→ **Problem to work on**
Type the listing below out again exactly. No images.

- - -

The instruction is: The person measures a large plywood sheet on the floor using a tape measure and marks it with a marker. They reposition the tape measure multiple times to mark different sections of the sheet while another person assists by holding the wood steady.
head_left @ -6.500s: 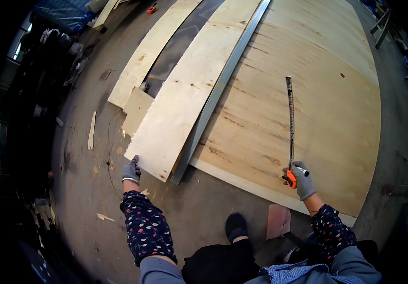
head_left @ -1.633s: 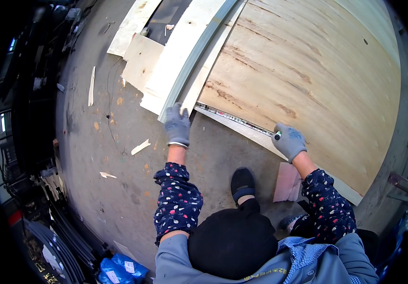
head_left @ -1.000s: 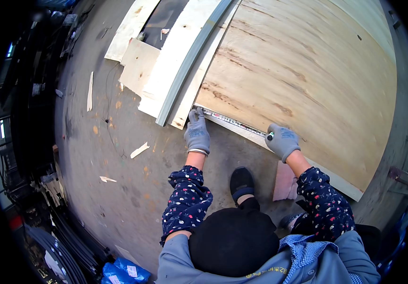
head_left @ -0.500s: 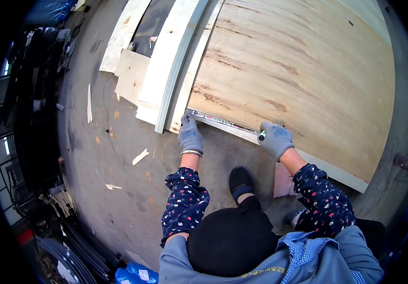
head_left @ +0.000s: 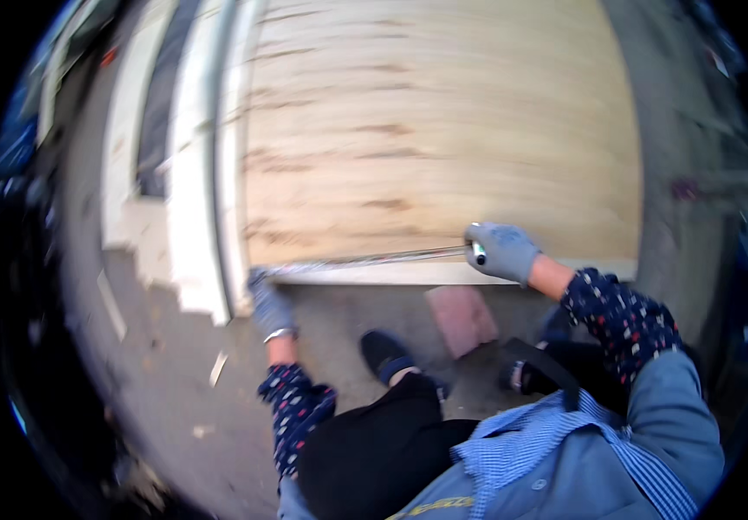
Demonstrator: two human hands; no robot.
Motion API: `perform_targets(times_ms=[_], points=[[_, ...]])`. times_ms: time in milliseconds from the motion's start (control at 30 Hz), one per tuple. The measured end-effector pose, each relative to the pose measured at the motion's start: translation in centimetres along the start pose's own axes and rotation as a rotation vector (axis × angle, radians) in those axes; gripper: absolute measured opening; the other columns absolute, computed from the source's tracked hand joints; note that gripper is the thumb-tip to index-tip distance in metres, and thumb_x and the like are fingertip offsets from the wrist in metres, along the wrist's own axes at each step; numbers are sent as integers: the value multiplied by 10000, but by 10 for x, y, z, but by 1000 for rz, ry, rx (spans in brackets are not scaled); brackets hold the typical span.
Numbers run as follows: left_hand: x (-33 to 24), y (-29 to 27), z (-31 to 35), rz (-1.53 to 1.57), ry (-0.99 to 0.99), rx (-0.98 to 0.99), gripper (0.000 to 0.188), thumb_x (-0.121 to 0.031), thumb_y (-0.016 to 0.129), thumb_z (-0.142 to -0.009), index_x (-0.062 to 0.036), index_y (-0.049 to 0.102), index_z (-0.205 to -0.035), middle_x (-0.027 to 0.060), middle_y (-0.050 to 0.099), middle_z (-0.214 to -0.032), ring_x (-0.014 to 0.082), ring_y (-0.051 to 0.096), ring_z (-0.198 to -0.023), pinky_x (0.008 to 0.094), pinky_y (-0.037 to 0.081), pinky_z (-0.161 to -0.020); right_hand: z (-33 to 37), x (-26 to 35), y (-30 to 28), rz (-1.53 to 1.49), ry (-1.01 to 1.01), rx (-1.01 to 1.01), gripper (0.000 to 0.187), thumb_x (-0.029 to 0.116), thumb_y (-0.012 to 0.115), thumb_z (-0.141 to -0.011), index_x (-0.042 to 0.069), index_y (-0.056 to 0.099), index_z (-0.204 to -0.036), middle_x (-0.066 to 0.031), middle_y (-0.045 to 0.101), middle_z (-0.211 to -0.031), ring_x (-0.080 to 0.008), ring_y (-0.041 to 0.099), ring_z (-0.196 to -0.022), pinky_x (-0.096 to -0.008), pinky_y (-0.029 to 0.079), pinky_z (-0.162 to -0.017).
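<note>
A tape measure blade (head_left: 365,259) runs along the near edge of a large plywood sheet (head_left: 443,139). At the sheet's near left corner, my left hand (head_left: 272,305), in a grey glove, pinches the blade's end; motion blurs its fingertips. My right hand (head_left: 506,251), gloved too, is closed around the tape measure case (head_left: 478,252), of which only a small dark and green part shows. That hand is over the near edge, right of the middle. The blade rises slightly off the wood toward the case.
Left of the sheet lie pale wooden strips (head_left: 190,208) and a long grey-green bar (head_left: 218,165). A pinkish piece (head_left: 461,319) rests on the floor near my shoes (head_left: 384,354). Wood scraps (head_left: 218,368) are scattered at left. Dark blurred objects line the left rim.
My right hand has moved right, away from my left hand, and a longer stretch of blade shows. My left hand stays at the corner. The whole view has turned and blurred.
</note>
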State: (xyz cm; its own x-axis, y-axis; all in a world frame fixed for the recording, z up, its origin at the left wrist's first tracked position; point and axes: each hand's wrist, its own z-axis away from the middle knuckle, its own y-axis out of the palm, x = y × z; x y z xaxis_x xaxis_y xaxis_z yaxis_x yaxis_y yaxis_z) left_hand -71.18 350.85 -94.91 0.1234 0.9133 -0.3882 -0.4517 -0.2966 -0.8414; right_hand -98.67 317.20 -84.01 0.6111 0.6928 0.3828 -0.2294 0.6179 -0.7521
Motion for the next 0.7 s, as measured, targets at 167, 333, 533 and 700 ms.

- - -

→ **Task result**
The instruction is: The person measures a large plywood sheet on the floor using a tape measure and marks it with a marker. They reposition the tape measure multiple times to mark different sections of the sheet while another person assists by holding the wood steady.
head_left @ -6.500s: 
head_left @ -1.633s: 
head_left @ -1.000s: 
head_left @ -0.500s: 
head_left @ +0.000s: 
Demonstrator: two human hands; no robot.
Motion API: `perform_targets(times_ms=[_], points=[[_, ...]])`. times_ms: time in milliseconds from the motion's start (control at 30 Hz), one per tuple. The measured end-effector pose, each relative to the pose measured at the motion's start: translation in centimetres along the start pose's own axes and rotation as a rotation vector (axis × angle, radians) in those axes; gripper: absolute measured opening; the other columns absolute, computed from the source's tracked hand joints; note that gripper is the thumb-tip to index-tip distance in metres, and thumb_x and the like are fingertip offsets from the wrist in metres, along the wrist's own axes at each step; numbers are sent as integers: the value multiplied by 10000, but by 10 for x, y, z, but by 1000 for rz, ry, rx (spans in brackets are not scaled); brackets hold the typical span.
Numbers run as follows: left_hand: x (-33 to 24), y (-29 to 27), z (-31 to 35), rz (-1.53 to 1.57), ry (-0.99 to 0.99), rx (-0.98 to 0.99), gripper (0.000 to 0.188), thumb_x (-0.121 to 0.031), thumb_y (-0.016 to 0.129), thumb_z (-0.142 to -0.009), index_x (-0.062 to 0.036), index_y (-0.049 to 0.102), index_z (-0.205 to -0.035), middle_x (-0.027 to 0.060), middle_y (-0.050 to 0.099), middle_z (-0.214 to -0.032), ring_x (-0.014 to 0.082), ring_y (-0.051 to 0.096), ring_z (-0.198 to -0.023), pinky_x (0.008 to 0.094), pinky_y (-0.037 to 0.081), pinky_z (-0.161 to -0.020); right_hand: z (-33 to 37), x (-26 to 35), y (-30 to 28), rz (-1.53 to 1.49), ry (-1.01 to 1.01), rx (-1.01 to 1.01), gripper (0.000 to 0.187), thumb_x (-0.029 to 0.116), thumb_y (-0.012 to 0.115), thumb_z (-0.141 to -0.011), index_x (-0.042 to 0.069), index_y (-0.056 to 0.099), index_z (-0.204 to -0.036), middle_x (-0.066 to 0.031), middle_y (-0.045 to 0.101), middle_z (-0.211 to -0.031), ring_x (-0.080 to 0.008), ring_y (-0.041 to 0.099), ring_z (-0.196 to -0.022), pinky_x (-0.096 to -0.008), pinky_y (-0.029 to 0.079), pinky_z (-0.162 to -0.017).
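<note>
A tape measure blade (head_left: 365,259) runs along the near edge of a large plywood sheet (head_left: 443,139). At the sheet's near left corner, my left hand (head_left: 272,305), in a grey glove, pinches the blade's end; motion blurs its fingertips. My right hand (head_left: 506,251), gloved too, is closed around the tape measure case (head_left: 478,252), of which only a small dark and green part shows. That hand is over the near edge, right of the middle. The blade rises slightly off the wood toward the case.
Left of the sheet lie pale wooden strips (head_left: 190,208) and a long grey-green bar (head_left: 218,165). A pinkish piece (head_left: 461,319) rests on the floor near my shoes (head_left: 384,354). Wood scraps (head_left: 218,368) are scattered at left. Dark blurred objects line the left rim.
My right hand has moved right, away from my left hand, and a longer stretch of blade shows. My left hand stays at the corner. The whole view has turned and blurred.
</note>
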State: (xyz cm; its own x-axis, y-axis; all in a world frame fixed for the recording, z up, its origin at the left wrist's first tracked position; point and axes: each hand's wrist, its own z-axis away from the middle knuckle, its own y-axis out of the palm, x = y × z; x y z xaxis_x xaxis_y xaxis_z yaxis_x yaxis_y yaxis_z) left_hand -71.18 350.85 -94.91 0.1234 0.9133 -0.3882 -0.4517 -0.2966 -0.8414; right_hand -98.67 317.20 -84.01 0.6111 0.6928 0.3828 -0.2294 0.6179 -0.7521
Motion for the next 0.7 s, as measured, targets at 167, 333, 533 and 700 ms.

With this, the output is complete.